You can store kernels in the store, under a unique name each, to facilitate kernel caching

// store:
cl->storeKernel( "mykernelname", somekernel ); // name must be not used yet

// check exists:
cl->kernelExists( "mykernelname" );

// retrieve:
CLKernel *kernel = cl->getKernel( "mykernelname" );

New: you can transfer kernel ownership to EasyCL object, by passing third parameter deleteWithCl = true.

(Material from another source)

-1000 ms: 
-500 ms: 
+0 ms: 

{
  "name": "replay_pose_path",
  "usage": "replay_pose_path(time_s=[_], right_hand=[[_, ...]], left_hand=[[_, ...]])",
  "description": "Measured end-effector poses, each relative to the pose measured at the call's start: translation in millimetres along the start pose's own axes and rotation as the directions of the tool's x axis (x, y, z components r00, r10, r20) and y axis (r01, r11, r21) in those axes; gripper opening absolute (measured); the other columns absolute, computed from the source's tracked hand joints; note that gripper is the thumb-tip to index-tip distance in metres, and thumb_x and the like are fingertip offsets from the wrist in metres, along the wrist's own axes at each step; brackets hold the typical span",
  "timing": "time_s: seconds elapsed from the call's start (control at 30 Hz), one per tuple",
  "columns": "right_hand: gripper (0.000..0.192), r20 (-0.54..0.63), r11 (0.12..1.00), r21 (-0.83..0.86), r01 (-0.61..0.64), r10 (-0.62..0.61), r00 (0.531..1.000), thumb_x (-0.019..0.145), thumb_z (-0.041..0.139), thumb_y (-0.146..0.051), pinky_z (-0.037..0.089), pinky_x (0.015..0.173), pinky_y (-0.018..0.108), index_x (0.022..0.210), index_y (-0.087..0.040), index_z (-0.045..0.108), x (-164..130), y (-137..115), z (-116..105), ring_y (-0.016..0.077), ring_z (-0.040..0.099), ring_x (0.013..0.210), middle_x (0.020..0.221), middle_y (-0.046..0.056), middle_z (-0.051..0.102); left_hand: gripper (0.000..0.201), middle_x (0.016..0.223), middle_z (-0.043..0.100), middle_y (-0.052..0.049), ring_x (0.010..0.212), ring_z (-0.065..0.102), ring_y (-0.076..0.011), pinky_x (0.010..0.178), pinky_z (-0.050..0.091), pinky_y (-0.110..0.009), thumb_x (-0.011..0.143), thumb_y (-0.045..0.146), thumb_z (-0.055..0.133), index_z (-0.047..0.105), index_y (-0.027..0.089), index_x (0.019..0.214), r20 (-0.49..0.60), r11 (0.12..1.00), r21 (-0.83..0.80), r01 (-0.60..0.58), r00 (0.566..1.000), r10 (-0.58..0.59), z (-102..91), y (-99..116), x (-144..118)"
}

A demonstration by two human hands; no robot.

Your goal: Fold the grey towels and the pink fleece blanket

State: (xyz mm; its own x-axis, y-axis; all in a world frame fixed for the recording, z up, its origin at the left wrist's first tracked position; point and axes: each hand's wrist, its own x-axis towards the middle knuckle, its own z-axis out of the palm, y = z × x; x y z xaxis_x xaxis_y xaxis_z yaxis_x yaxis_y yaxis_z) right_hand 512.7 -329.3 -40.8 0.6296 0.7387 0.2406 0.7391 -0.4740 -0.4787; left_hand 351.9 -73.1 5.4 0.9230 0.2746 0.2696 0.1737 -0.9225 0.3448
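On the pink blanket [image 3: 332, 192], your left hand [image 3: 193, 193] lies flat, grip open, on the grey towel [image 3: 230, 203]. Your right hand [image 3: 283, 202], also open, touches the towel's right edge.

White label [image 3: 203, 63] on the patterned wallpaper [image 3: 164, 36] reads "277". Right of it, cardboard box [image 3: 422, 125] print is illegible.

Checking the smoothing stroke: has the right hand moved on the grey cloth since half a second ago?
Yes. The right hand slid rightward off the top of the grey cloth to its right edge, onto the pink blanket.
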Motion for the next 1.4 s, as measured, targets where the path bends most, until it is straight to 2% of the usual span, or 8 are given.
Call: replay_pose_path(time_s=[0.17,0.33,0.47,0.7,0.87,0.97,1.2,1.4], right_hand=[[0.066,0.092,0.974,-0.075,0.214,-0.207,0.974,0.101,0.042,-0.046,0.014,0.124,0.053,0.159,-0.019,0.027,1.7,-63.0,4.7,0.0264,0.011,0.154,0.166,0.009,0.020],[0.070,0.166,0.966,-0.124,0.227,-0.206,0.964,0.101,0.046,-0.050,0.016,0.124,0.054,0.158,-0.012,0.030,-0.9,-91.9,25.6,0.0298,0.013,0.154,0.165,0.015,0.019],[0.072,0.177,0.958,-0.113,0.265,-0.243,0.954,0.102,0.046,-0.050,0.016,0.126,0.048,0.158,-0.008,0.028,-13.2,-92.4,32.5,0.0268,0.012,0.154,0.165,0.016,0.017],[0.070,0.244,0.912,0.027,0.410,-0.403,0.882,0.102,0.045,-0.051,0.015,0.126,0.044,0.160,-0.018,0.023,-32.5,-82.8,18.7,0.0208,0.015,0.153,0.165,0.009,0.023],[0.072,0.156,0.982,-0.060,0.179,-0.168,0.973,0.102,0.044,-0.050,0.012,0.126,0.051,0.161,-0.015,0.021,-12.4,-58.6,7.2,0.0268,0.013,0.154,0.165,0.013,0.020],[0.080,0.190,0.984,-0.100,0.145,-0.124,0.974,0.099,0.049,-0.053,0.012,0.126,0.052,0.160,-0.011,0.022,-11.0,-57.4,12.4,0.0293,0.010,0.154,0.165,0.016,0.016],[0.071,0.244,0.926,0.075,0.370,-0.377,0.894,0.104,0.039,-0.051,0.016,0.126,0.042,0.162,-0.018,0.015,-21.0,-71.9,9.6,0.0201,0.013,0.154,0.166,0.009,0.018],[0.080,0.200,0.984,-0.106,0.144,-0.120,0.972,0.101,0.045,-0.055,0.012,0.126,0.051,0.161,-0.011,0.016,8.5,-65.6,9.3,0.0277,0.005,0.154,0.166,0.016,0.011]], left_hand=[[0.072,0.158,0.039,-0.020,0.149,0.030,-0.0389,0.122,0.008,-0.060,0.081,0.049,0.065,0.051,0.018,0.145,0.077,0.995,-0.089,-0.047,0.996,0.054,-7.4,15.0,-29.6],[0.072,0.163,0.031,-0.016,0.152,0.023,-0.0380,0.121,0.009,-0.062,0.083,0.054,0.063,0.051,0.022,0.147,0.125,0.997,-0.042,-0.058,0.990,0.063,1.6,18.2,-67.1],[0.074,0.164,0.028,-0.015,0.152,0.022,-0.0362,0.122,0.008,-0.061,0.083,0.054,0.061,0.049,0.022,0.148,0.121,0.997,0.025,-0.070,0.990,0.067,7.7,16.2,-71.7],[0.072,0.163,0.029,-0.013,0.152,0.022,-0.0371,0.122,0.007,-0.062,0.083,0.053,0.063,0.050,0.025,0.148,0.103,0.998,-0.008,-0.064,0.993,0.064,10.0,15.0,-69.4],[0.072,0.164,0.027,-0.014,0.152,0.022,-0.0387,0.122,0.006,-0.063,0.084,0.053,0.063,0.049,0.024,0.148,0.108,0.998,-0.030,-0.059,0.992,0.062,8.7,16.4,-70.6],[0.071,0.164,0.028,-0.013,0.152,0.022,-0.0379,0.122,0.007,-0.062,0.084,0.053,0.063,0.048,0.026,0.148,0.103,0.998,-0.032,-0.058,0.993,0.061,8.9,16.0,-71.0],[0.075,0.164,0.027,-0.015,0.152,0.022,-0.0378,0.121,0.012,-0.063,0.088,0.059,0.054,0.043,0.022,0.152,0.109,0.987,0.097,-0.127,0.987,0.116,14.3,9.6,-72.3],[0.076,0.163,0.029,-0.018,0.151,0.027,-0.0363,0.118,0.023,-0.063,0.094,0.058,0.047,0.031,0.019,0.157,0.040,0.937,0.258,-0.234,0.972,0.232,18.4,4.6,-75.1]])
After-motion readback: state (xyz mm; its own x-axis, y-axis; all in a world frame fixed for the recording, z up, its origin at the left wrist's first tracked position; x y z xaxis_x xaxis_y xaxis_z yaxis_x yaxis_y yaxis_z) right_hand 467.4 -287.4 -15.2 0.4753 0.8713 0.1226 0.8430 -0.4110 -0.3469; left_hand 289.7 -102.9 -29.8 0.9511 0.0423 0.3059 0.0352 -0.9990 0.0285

Then, when the EasyCL object is deleted, so will be the kernel.

// store:
cl->storeKernel( "mykernelname", somekernel, true ); // this kernel will be deleted when
                                                     // `cl` object is deleted

For CLWrapper objects, if the wrapper is passed to a kernel via out or inout, and then that kernel is run, then isDeviceDirty() will return true, until ->copyToHost() is called. So, you can use this to determine whether you need to run ->copyToHost() prior to reading the host-side array.

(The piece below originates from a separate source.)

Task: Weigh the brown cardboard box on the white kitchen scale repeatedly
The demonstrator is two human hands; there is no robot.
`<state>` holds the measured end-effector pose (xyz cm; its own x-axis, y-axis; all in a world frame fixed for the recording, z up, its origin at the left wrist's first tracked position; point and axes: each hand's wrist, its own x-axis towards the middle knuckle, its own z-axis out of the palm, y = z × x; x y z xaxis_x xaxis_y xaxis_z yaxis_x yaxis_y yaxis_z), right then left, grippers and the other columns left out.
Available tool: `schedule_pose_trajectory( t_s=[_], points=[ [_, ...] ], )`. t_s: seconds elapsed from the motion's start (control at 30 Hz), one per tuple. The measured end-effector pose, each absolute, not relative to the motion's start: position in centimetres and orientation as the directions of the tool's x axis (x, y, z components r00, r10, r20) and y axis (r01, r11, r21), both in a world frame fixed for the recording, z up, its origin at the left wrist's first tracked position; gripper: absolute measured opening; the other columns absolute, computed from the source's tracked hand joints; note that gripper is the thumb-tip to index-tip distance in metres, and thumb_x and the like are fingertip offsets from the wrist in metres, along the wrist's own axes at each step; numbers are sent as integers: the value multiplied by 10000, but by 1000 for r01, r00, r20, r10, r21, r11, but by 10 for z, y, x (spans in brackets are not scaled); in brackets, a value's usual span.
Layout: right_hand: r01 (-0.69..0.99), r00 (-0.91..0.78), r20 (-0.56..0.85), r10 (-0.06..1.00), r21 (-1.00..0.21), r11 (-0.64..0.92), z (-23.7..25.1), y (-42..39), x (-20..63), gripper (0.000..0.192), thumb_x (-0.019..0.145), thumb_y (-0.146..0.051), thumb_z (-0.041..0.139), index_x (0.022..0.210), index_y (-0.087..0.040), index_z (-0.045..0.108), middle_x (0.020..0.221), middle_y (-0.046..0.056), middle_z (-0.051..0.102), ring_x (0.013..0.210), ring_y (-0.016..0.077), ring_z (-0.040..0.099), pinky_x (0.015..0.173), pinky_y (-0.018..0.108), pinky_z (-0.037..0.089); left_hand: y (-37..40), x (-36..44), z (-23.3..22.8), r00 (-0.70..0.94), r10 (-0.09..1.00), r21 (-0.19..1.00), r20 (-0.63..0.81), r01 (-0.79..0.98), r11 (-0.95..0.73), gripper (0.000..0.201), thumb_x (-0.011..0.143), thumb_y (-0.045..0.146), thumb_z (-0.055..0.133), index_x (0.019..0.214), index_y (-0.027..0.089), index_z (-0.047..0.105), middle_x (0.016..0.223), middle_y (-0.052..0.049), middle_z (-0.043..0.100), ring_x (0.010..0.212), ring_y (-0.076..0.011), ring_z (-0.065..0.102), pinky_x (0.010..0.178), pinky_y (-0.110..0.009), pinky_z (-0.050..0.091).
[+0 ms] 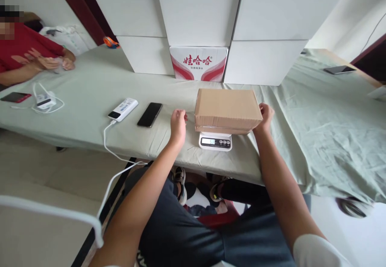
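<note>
A closed brown cardboard box [226, 103] rests on a small white digital scale [215, 142]. Its blue display is lit, though the digits are too small to read surely. To the left of the box, with a gap between them, my left hand [178, 125] hovers above the cloth, fingers curled in and nothing visible in them. My right hand [265, 116] is curled at the box's right front corner, very close to its side; whether it touches the cardboard I cannot tell. The box overhangs the scale and hides most of its platform.
Left of my hands lie a black phone [150, 114] and a white power bank [123, 109] with a cable [113, 148] trailing off the table edge. White boxes [199, 64] stand stacked behind. Another person [30, 54] sits far left. A second phone [339, 69] lies far right.
</note>
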<state>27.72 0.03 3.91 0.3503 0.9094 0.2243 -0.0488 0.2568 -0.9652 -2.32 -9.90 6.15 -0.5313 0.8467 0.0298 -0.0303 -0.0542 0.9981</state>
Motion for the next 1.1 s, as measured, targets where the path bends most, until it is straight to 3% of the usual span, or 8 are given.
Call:
schedule_pose_trajectory(
  t_s=[0.2,0.43,0.67,0.8,0.97,1.1],
  points=[
    [-45,393,365,844,-909,414,56,-16,268,628,900,-586,610,563,-229,217,566,-32,136,520,82,184,465,263,239,-101,-16,33,-605,771,980,198,103,-171,358,1051,583,454,905,265,527,964,-53,600,944,-231,611,873,-383,489],
    [81,283,481,830,-874,479,55,-27,271,649,852,-557,716,533,-200,278,598,-28,154,555,70,180,499,261,212,-106,-9,15,-476,778,910,410,271,-314,512,1042,727,402,1035,257,605,1032,-77,671,980,-238,640,904,-394,512],
    [86,395,429,813,-898,432,37,-18,274,578,859,-662,685,707,-225,337,746,-10,255,692,127,374,612,273,413,-100,-2,14,-446,781,898,437,262,-353,510,1045,719,409,1015,258,625,1028,-81,695,970,-239,659,897,-406,534],
    [69,353,491,797,-863,501,36,-16,272,558,895,-644,650,704,-224,336,748,-10,264,735,145,445,705,303,486,-100,-2,18,-425,770,878,476,276,-391,498,1046,712,416,1051,265,634,1053,-84,705,982,-238,667,901,-401,546],
    [48,323,596,736,-786,616,36,-15,259,432,943,-686,575,958,-255,586,943,31,543,1032,221,638,999,429,581,-92,-6,25,-441,757,876,482,270,-400,471,1048,692,429,1081,281,656,1101,-92,724,1041,-244,682,941,-402,562],
    [16,206,612,764,-782,622,34,-9,248,668,924,-838,435,1305,-324,626,1322,76,634,1415,288,588,1224,492,504,-77,-9,22,-371,778,861,507,247,-444,615,1038,754,354,1271,279,669,1335,-126,714,1265,-256,680,1061,-393,565]
  ],
)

The following methods will reset the flag to false:

• copyToDevice()
• copyToHost()

This is a new feature, as of May 15 2015, and might have some bugs prior to May 31 2015 (ie, about 2 weeks, long enough for me to find any bugs).

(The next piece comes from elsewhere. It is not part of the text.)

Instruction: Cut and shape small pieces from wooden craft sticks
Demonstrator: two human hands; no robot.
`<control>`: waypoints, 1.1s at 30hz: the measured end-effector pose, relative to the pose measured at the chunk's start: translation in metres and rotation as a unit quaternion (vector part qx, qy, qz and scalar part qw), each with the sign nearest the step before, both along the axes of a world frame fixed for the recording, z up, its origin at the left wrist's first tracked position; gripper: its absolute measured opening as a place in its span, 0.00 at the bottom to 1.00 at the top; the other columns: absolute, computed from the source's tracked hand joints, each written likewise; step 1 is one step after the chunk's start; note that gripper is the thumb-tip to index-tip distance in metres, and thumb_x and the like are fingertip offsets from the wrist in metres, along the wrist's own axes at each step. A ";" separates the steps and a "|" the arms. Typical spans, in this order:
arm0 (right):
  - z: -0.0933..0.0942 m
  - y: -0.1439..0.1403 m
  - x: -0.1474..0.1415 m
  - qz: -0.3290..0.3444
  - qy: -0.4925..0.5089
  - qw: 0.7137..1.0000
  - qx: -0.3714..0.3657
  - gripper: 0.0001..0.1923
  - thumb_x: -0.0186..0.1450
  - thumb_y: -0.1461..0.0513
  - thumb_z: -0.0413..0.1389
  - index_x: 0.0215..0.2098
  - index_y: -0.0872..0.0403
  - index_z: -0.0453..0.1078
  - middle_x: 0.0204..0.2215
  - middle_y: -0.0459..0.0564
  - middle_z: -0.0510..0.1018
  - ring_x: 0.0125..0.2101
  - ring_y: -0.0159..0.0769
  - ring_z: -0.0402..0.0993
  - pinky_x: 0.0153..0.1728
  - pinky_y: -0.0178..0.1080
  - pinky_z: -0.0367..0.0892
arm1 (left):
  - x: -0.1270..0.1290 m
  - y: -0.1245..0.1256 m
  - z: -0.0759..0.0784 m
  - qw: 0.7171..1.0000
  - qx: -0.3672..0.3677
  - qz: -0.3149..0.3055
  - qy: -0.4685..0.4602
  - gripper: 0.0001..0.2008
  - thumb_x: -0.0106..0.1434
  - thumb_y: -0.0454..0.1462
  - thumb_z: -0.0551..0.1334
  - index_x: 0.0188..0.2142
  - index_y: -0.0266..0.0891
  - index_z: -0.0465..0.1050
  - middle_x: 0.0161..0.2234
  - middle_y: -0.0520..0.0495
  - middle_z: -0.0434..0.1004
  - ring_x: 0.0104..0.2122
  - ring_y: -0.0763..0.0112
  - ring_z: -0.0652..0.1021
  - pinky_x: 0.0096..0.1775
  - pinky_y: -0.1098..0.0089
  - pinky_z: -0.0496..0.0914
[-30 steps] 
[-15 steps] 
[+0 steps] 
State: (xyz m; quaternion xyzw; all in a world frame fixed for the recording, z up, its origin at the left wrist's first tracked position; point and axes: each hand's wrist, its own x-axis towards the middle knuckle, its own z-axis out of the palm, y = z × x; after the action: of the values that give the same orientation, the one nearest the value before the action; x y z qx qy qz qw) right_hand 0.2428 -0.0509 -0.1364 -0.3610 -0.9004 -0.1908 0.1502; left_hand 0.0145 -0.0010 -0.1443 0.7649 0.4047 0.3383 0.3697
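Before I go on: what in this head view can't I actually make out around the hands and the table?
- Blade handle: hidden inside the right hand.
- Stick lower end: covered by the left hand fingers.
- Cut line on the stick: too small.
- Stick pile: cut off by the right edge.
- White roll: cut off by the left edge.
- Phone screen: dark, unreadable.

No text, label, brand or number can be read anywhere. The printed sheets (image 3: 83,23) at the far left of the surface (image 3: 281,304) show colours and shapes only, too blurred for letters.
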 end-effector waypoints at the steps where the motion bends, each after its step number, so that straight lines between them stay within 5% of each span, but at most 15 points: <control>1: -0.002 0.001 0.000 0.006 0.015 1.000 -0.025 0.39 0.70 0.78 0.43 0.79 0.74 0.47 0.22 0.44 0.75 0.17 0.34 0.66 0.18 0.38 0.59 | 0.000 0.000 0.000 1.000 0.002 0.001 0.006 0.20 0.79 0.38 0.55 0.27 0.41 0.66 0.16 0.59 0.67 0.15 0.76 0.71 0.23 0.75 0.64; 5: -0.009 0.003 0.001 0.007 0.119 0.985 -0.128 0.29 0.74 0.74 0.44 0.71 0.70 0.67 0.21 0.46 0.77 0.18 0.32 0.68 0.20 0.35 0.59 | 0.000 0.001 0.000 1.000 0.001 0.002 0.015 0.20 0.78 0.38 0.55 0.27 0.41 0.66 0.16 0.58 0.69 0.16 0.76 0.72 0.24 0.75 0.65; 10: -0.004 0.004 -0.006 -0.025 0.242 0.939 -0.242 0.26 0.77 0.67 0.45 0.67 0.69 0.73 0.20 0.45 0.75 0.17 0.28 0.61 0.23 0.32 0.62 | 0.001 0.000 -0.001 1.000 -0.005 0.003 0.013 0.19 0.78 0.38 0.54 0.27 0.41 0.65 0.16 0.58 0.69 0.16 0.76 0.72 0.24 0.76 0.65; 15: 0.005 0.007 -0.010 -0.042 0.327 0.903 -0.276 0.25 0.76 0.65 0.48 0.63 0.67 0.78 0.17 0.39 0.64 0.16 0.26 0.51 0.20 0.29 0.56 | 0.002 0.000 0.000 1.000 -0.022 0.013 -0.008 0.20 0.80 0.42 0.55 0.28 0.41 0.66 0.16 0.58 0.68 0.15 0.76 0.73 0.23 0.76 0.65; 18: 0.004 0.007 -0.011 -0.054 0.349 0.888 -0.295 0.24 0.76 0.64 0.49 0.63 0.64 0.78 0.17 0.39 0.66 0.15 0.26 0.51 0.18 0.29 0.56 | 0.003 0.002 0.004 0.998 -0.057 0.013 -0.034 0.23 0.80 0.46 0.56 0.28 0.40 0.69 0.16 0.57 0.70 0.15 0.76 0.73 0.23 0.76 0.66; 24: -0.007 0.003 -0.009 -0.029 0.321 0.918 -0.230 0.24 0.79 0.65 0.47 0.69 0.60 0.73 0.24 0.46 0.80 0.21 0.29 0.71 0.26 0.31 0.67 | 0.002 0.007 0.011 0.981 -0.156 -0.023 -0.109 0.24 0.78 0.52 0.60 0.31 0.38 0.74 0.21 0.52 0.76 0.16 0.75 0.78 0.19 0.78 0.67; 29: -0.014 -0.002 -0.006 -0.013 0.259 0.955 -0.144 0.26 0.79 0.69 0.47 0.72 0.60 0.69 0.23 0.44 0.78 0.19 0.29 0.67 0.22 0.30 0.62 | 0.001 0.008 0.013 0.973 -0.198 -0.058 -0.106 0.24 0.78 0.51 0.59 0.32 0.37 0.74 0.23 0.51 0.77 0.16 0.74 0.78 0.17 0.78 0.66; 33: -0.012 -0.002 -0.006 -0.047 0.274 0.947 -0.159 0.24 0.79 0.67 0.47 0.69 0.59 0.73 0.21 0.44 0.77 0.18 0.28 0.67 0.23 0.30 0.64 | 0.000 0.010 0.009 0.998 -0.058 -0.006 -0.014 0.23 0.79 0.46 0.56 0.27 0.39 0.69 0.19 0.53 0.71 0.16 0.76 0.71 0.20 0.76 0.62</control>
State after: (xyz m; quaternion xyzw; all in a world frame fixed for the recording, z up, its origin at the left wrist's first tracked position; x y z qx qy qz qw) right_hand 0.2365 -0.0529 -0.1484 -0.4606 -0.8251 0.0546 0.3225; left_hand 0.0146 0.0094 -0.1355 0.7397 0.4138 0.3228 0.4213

• If you activate build option KERNEL_TEMPLATING, then you can use templating with kernels, at runtime, using Lua
• Simple variable substitution by using eg {{some_variable_name}}
• Embed lua code, including loops, if statements etc, ... using eg '{% for i=0,5 do %}... code here ... {% end %}`
• The magic is done using the [templates/TemplatedKernel.h](templates/TemplatedKernel.h] class
• See examples in test/testTemplatedKernel.cpp
• Note that this templating method is based on John Nachtimwald's work at https://john.nachtimwald.com/2014/08/06/using-lua-as-a-templating-engine/ ( MIT License )

• Turns out this can be important, and is actually already available, just embedded in the cpp files, locked away
• Simply #include new "CLKernel_structs.h" header, in order to be able to pass structs
• See test/testStructs.cpp for an example

• OpenCL needs to be installed, which means things like:
  • in linux, you'll need a libOpenCL.so installed, and
  • an OpenCL implementation, ie some kind of .so file, and
  • an appropriate text file at /etc/OpenCL/vendors/somename.icd , containing the full path to the Open CL implementation .so file
• git (only needed to obtain the source-code)
• cmake
• g++

• if you want to use Kernel templating, then you need Lua5.1 library installed, otherwise choose cmake option KERNEL_TEMPLATING = OFF

git clone --recursive https://github.com/hughperkins/EasyCL.git
cd EasyCL
mkdir build
cd build
cmake ..
make

• Dont forget the --recursive, otherwise you will see odd errors about clew/src/clew.c missing!
  • If this happens, you can try git submodule init and then git submodule update.

• OpenCL-enabled GPU and driver
• git (only needed to obtain the source-code)
• cmake
• Visual Studio (tested with Visual Studio 2013 Community Edition)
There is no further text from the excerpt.